3. Prepare the Salad Base:

In a large salad bowl, combine the chopped romaine lettuce, drained chickpeas, halved cherry tomatoes, diced cucumber, and sliced red onion. Toss them gently to mix.

4. Make the Dressing:

In a small bowl, whisk together the fresh lemon juice, a pinch of salt, and pepper. If you prefer a richer dressing, feel free to add a splash of olive oil!

5. Assemble the Salad:

Drizzle the lemon dressing over the salad base and toss everything gently together until well coated.

6. Add Toppings:

Now, layer the sliced chicken on top of the salad and sprinkle crumbled feta cheese over it for that creamy touch.

7. Garnish:

If desired, add a sprinkle of fresh chopped parsley for a pop of color and extra freshness.

8. Serve Immediately:

Your Chicken & Chickpea Power Salad is ready! Enjoy this vibrant and protein-packed meal that’s sure to satisfy.

Combining lean chicken, fiber-rich chickpeas, and fresh veggies makes this salad not just tasty but also a wholesome choice for your meal!
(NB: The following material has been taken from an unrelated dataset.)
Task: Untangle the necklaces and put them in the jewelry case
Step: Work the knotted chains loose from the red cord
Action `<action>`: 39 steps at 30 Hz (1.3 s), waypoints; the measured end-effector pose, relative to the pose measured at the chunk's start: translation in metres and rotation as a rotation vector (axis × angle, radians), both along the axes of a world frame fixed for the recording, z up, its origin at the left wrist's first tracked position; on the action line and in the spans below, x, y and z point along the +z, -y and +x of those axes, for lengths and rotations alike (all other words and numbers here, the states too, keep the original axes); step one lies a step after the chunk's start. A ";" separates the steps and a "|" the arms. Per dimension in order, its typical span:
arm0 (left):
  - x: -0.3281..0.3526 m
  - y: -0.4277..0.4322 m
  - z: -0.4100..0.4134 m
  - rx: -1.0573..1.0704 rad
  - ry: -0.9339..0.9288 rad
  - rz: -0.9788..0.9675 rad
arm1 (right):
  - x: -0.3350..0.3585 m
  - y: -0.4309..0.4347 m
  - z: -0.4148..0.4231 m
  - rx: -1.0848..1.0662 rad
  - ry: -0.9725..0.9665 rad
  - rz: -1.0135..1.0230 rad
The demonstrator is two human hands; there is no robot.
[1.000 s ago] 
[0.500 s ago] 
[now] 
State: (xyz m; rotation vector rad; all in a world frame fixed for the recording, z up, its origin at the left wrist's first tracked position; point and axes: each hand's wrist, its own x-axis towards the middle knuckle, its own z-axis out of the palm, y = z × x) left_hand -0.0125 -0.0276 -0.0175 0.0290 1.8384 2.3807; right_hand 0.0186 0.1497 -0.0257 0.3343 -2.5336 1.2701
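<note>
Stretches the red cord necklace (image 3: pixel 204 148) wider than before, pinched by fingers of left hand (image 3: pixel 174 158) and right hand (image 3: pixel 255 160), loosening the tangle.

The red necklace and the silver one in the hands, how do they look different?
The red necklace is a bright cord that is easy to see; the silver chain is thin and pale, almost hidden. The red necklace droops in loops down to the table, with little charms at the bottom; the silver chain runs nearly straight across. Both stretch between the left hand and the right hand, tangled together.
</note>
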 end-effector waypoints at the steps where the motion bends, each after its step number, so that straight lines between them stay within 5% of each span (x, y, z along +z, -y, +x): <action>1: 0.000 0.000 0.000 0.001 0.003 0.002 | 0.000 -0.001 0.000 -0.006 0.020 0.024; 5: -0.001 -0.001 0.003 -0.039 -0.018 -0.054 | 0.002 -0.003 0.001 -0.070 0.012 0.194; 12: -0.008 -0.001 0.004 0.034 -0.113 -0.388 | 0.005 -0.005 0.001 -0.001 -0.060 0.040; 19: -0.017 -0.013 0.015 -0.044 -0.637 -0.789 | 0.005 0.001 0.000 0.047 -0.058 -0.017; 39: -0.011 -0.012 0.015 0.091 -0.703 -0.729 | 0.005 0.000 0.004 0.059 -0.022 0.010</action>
Can I Use Cooked Chicken for This Salad?

Absolutely! If you have leftover cooked chicken or rotisserie chicken on hand, feel free to use it. Just chop or slice it and add it directly to the salad.

How Can I Make This Salad Vegetarian?

To make this salad vegetarian, simply omit the chicken and add extra chickpeas for protein. You can also include additional vegetables or even some roasted sweet potatoes for added texture and flavor!

Can I Make This Salad Ahead of Time?

Yes, you can! Prepare the salad and dressing separately, then combine them just before serving to keep the greens crisp. The salad will stay fresh in the refrigerator for about 2 days.

How Should I Store Leftovers?

Store any leftovers in an airtight container in the fridge for up to 3 days. To maintain freshness, keep the dressing separate until you’re ready to eat, and reheat the chicken gently if needed.